■ **What you have to do**: Give back every line of the material below that has the string "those".

■ **Information provided**:
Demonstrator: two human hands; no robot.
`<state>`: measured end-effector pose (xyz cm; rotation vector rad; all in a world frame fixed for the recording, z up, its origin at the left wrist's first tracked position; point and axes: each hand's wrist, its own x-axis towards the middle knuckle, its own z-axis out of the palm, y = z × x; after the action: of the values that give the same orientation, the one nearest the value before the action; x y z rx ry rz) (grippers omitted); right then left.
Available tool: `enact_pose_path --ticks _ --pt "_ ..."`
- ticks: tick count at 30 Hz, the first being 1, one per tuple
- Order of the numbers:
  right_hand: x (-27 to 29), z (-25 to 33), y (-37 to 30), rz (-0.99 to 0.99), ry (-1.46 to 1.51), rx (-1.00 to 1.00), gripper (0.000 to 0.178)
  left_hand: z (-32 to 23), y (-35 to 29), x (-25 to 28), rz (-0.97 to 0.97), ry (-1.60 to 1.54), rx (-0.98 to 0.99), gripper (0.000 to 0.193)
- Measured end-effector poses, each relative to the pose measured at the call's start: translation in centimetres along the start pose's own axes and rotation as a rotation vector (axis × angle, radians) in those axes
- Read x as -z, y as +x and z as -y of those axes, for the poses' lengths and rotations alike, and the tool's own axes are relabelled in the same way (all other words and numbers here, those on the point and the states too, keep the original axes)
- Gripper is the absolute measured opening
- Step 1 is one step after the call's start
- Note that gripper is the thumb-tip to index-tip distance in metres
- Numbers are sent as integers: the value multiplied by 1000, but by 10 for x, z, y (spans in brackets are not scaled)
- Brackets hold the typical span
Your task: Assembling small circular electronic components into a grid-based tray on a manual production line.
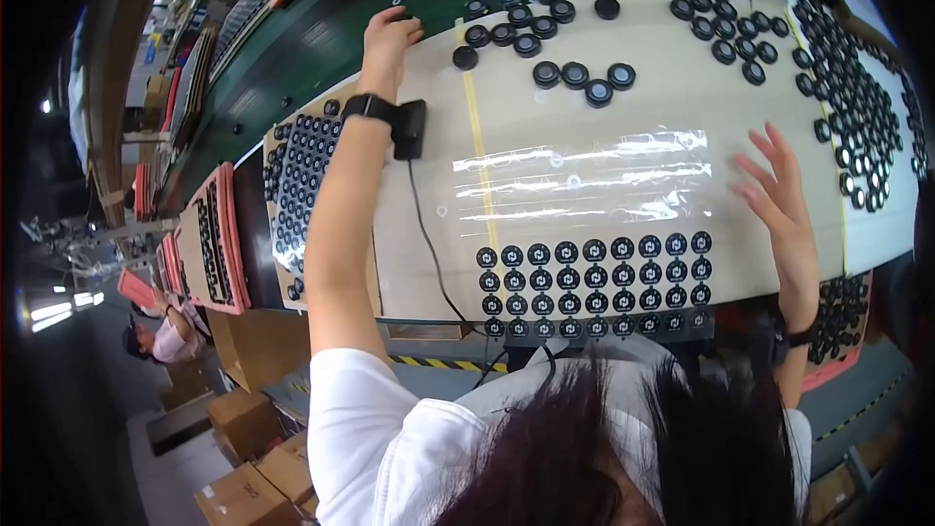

■ **Task result**:
- Measured end-effector poses, each relative to the pose measured at the call's start: translation in centimetres along the start pose's own axes and rotation as a rotation vector (axis × angle, radians) in those axes
- Read x as -z, y as +x and z as -y of those axes, for the poses' lengths and rotations alike, and the tool's own axes are relabelled in the same way (all other words and numbers here, those on the point and the states too, keep the original axes)

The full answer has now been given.